Laura carried the food scraps up the attic stairs as if they were a temple offering. She carried the chamber pot down as if it were a reliquary, or a precious candle on the verge of flickering out.

At night, after Alex Thomas had been fed and watered, we would talk him over—how he’d looked that day, whether he was too thin, whether he’d coughed—we didn’t want him to get sick. What he might need, what we should try to steal for him the next day. Then we would climb into our respective beds. I don’t know about Laura, but I would picture him up there in the attic, directly above me. He too would be trying to sleep, tossing and turning in his bed of musty quilts. Then he would be sleeping. Then he would be dreaming, long dreams of war and fire, and of disintegrating villages, their fragments strewn about.

I don’t know at what point these dreams of his changed to dreams of pursuit and escape; I don’t know at what point I joined him in these dreams, fleeing with him hand in hand, at dusk, away from a burning building, across the furrowed December fields, the stubbled earth in which the frost was now beginning to set in, towards the dark line of the distant woods.

But it wasn’t his dream really, I did know that. It was my own.
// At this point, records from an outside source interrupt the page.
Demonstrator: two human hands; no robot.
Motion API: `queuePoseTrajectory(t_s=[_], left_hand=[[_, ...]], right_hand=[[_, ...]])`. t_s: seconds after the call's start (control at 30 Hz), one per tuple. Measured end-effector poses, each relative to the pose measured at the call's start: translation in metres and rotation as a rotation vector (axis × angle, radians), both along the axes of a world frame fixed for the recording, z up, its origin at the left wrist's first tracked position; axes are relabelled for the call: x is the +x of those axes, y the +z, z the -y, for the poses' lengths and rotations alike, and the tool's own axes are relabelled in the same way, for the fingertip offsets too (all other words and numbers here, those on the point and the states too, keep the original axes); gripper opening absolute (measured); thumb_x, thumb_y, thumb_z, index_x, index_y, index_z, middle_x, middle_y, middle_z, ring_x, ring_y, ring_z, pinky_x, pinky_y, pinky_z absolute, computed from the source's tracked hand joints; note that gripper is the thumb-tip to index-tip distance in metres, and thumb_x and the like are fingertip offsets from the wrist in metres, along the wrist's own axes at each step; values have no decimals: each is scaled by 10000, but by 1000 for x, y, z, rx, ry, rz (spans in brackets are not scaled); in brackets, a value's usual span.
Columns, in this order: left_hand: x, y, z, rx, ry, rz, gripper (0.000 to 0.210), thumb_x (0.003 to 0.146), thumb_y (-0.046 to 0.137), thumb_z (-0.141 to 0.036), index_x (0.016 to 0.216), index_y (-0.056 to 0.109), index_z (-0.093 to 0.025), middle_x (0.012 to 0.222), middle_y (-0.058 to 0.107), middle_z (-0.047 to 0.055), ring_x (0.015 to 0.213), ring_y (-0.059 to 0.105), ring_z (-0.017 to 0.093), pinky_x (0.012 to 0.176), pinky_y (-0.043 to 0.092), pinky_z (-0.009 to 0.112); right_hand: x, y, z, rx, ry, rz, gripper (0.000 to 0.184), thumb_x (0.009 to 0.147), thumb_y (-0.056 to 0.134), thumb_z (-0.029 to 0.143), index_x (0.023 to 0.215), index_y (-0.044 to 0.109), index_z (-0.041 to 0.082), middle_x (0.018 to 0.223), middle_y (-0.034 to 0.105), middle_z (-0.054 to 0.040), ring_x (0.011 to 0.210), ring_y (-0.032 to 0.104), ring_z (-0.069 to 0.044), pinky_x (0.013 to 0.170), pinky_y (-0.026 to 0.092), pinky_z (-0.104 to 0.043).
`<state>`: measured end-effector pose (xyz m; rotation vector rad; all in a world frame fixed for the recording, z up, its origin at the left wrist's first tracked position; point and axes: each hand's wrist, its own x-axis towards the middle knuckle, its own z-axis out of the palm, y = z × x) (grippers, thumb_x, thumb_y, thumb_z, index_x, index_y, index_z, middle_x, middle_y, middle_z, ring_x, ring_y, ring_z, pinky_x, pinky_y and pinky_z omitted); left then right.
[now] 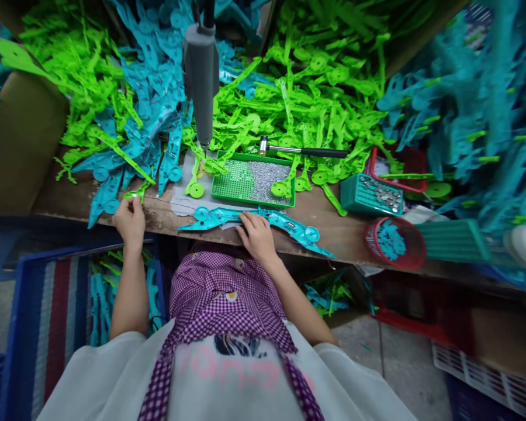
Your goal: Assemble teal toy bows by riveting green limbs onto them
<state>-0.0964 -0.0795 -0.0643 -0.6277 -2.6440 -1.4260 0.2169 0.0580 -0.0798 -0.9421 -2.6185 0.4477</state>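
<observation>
My left hand is closed in a pinch at the left of the bench, on the end of a bright green plastic piece. A thin dark red wire runs from near those fingertips toward a long blue plastic shell. The shell lies along the bench's front edge, with round discs near both ends. My right hand grips its middle, fingers bent over the top and hiding part of it. Just behind stands a green tray of small silvery bits.
A grey driver tool points down over the bench. A hammer lies on heaped green parts. Blue parts pile up behind. At right stand a teal box of metal pieces and a red round basket.
</observation>
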Motion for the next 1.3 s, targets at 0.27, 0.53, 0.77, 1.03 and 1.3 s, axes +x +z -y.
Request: queuePoseTrajectory(t_s=[0.27, 0.53, 0.77, 1.03, 1.3], left_hand=[[5, 8, -44, 241, 81, 113, 95, 745, 685, -230, 752, 610, -172, 694, 594, -13, 660, 555, 148, 701, 443, 260], [1, 13, -60, 165, 118, 92, 84, 716, 652, -212, 714, 571, -192, 640, 575, -25, 643, 578, 162, 715, 464, 286], [14, -20, 0, -288, -129, -186, 220, 804, 612, -265, 992, 630, -152, 954, 648, 117, 943, 624, 271, 870, 473, 386], [-76, 18, 38, -148, 26, -375, 246, 850, 577, -280, 1053, 600, -144, 1068, 612, 125, 1071, 570, 251, 982, 435, 387], [-222, 55, 5, -528, 7, -250, 321, 794, 568, -191, 1106, 632, -152, 1152, 624, 146, 1105, 586, 290, 1006, 430, 434]], right_hand=[[22, -10, -6, 81, -122, 94, 375, 996, 381, 312, 1230, 642, 179, 1225, 683, -114, 1080, 615, -221, 942, 373, -366], [31, -17, -6, 266, -121, 48, 331, 983, 420, 272, 1192, 656, 172, 1147, 717, -91, 1018, 637, -195, 911, 372, -335], [35, -17, -12, 369, -83, -33, 267, 955, 478, 259, 1121, 660, 156, 1056, 726, -110, 951, 650, -208, 884, 389, -354], [23, 26, 8, 357, -10, -385, 330, 866, 618, 157, 1190, 606, 221, 1011, 700, -84, 915, 677, -200, 868, 470, -373], [-5, 21, 23, 97, 105, -470, 303, 872, 583, 107, 1150, 634, 216, 1022, 680, -85, 934, 679, -182, 810, 584, -323]])
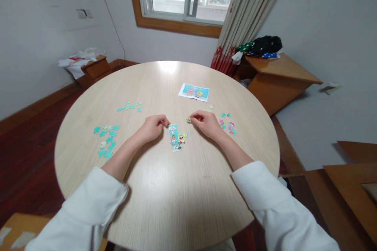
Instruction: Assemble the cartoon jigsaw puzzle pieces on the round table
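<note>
A partly joined jigsaw puzzle [174,137] lies flat in the middle of the table, showing a tall pale-green cartoon figure and a yellow square one on its right. My left hand [154,127] rests at the puzzle's upper left corner, its fingers curled in, with nothing visible in them. To the upper right of the puzzle, my right hand [206,123] pinches a small yellowish puzzle piece [189,119] between thumb and forefinger, just apart from the joined part. Pink and teal loose pieces [231,127] lie to the right of that hand.
On the round wooden table [176,200], teal loose pieces [107,141] lie at left, with another group [129,106] farther back. A printed reference picture [194,92] lies beyond my hands. A wooden cabinet [282,74] with cloths stands behind the table's right side.
</note>
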Demonstrator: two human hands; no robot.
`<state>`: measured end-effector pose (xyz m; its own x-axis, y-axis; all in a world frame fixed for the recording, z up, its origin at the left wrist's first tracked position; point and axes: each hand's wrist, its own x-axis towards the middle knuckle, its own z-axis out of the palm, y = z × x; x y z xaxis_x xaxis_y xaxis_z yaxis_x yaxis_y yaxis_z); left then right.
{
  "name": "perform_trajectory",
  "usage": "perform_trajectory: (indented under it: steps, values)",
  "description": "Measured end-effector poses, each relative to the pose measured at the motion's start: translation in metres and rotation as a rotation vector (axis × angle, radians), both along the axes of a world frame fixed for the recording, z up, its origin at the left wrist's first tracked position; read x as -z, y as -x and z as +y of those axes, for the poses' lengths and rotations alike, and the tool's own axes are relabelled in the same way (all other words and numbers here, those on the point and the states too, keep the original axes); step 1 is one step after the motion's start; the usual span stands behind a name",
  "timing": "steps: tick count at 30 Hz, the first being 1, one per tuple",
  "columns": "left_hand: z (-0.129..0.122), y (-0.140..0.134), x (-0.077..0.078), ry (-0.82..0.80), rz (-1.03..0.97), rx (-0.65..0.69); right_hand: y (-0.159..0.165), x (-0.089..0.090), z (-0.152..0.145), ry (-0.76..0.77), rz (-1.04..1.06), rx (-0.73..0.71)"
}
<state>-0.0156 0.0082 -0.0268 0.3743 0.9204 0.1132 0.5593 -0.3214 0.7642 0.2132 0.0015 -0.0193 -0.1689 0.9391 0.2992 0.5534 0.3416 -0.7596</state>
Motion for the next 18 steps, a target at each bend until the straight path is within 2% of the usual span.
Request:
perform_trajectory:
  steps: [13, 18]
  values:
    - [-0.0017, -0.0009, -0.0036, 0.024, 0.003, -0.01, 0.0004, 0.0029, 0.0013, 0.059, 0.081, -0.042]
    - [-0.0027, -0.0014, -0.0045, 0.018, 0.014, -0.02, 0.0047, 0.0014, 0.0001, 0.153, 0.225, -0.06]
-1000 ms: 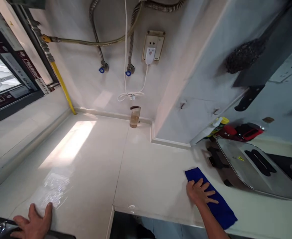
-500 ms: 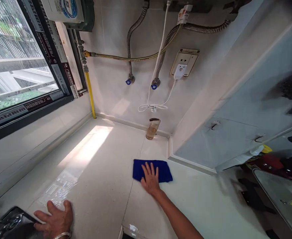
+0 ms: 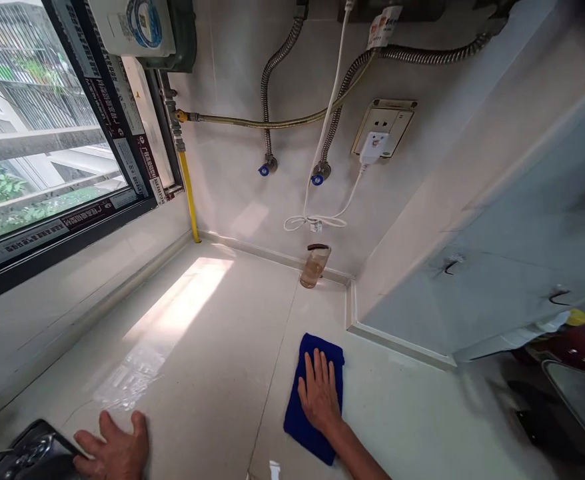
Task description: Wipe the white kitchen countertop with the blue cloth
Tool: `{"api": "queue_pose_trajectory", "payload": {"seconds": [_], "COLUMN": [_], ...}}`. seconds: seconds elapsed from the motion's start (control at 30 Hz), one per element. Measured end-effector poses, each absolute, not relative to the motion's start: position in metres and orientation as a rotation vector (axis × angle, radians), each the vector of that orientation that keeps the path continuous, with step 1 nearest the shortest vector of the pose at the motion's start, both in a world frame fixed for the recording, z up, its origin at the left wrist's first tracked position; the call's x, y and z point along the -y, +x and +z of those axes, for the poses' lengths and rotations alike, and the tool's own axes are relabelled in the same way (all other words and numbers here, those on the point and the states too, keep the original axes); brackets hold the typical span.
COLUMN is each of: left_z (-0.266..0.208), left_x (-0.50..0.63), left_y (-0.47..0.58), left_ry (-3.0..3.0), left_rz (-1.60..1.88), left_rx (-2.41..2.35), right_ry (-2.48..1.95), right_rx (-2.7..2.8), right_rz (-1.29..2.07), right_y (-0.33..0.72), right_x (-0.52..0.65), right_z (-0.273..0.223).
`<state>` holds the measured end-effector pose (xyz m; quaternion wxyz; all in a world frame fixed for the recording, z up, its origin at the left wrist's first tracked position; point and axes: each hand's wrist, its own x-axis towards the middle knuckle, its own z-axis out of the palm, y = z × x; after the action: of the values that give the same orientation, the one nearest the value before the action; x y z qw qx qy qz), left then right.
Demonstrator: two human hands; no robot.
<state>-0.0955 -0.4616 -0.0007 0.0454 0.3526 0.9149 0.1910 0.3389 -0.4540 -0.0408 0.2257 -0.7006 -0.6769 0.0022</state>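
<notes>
A folded dark blue cloth (image 3: 300, 427) lies flat on the pale countertop (image 3: 217, 380), its long side pointing away from me. My right hand (image 3: 322, 393) rests flat on top of it, fingers stretched out and not wrapped round it. At the bottom left, my left hand (image 3: 115, 447) leans on the counter with spread fingers and holds nothing. Its fingertips are at the edge of a black glossy appliance with a metal part (image 3: 37, 450), which the frame cuts off. Beyond the cloth, a glass of brownish liquid (image 3: 314, 268) stands near the back wall.
A yellow pipe (image 3: 190, 200) comes down at the back left corner beside the window (image 3: 37, 133). A white plug (image 3: 374, 147) sits in the wall socket, its cord hanging in a loop. Clear tape (image 3: 130, 373) lies on the counter. The right wall's ledge (image 3: 402, 343) juts inward.
The cloth has turned from lying crosswise to lengthwise and come nearer to me, with my right hand on it moving slightly right and down. My left hand stays about where it was.
</notes>
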Motion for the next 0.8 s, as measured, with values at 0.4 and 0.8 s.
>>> {"api": "queue_pose_trajectory", "payload": {"seconds": [0.4, 0.8], "left_z": [-0.003, 0.013], "left_x": [0.457, 0.457], "left_y": [-0.098, -0.082], "left_ry": [0.981, 0.921], "left_rz": [0.519, 0.496], "left_rx": [-2.838, -2.838], "right_ry": [-2.273, -2.215], "right_rx": [1.881, 1.741], "right_rz": [-0.167, -0.290], "right_y": [0.418, 0.456], "right_x": [0.319, 0.236], "right_z": [-0.044, -0.045]}}
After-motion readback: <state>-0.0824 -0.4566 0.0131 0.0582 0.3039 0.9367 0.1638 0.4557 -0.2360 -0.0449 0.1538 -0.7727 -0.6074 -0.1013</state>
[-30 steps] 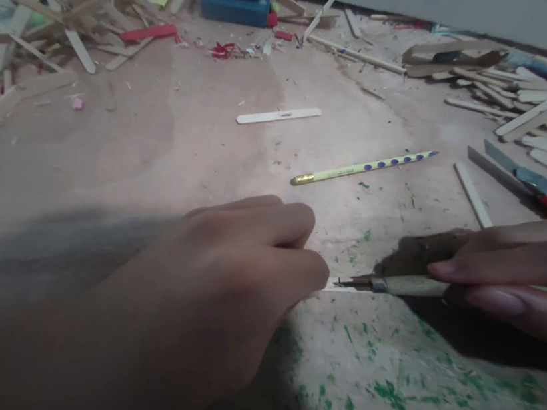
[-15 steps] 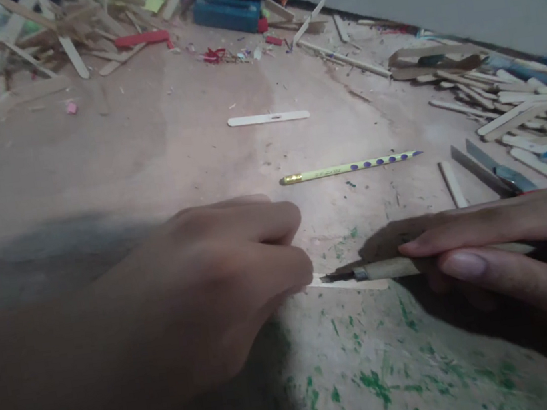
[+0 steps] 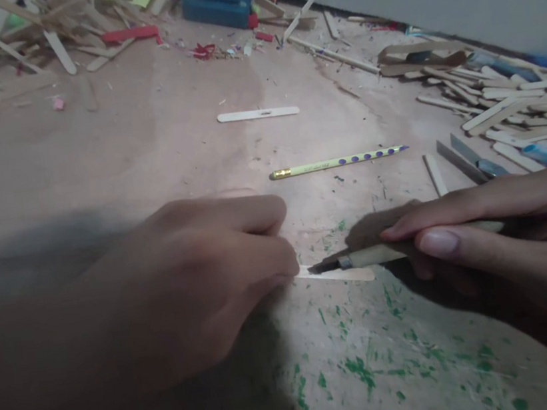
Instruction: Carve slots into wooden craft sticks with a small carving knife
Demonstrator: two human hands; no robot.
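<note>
- The left hand (image 3: 204, 288) lay flat and curled, and its fingers (image 3: 266, 263) pressed down on one end of a thin, pale wooden craft stick (image 3: 338, 275) on the table (image 3: 168, 131).
- Most of that stick was hidden under the left hand; only a short end stuck out past the fingertips.
- The right hand (image 3: 499, 236) had its fingers closed tight around a small craft knife with a pale wooden handle (image 3: 371, 256).
- The dark tip of the knife touched the stick, just beside the left fingertips.
- It looked like the cutting step, with the stick held down and the blade on the wood.
- I think the next move needs a firm hold and a slow, careful pull of the blade, because it sat so close to the left fingers.
- A yellow pencil with purple dots (image 3: 338, 162) lay a little way beyond both hands.
- Another white flat stick (image 3: 258, 113) lay farther off, past the pencil.
</note>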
It was Avilion that was burning, its broken pieces that were scattered over the ground—the good china, the Sèvers bowl with rose petals, the silver cigarette box from the top of the piano. The piano itself, the stained-glass windows from the dining room—the blood-red cup, Iseult’s cracked harp—everything I’d been longing to get away from, true, but not through destruction. I’d wanted to leave home, but have it stay in place, waiting for me, unchanged, so I could step back into it at will.

One day, when Laura was out—it was no longer dangerous for her, the men in overcoats had gone away and the Mounties as well, the streets were orderly again—I decided to make a solo trip to the attic. I had an offering to make—a pocketful of currants and dried figs, snatched from the makings for the Christmas pudding. I scouted—Reenie was safely occupied with Mrs. Hillcoate, in the kitchen—then went to the attic door and knocked. We had a special knock by then, one knock followed by three more in quick succession. Then I tiptoed up the narrow attic stairs.

Alex Thomas was crouched beside the small oval window, trying to take advantage of what daylight there was. Evidently he hadn’t heard my knock: his back was turned towards me, and he had one of the quilts around his shoulders. He seemed to be writing. I could smell cigarette smoke—yes, he was smoking, there was his hand with the cigarette in it. I didn’t think he should be doing this so near a quilt.

I did not quite know how to announce my presence. “I’m here,” I said.

He jumped, and dropped the cigarette. It fell onto the quilt. I gasped, and dropped to my knees to put it out—I had the now-familiar vision of Avilion going up in flames. “It’s all right,” he said. He was kneeling too, both of us searching for any remaining sparks. Then the next thing I knew we were on the floor, and he had hold of me and was kissing me on the mouth.

I hadn’t expected this.

Had I expected this? Was it so sudden, or were there preliminaries: a touch, a gaze? Did I do anything to provoke him? Nothing I can recall, but is what I remember the same thing as what actually happened?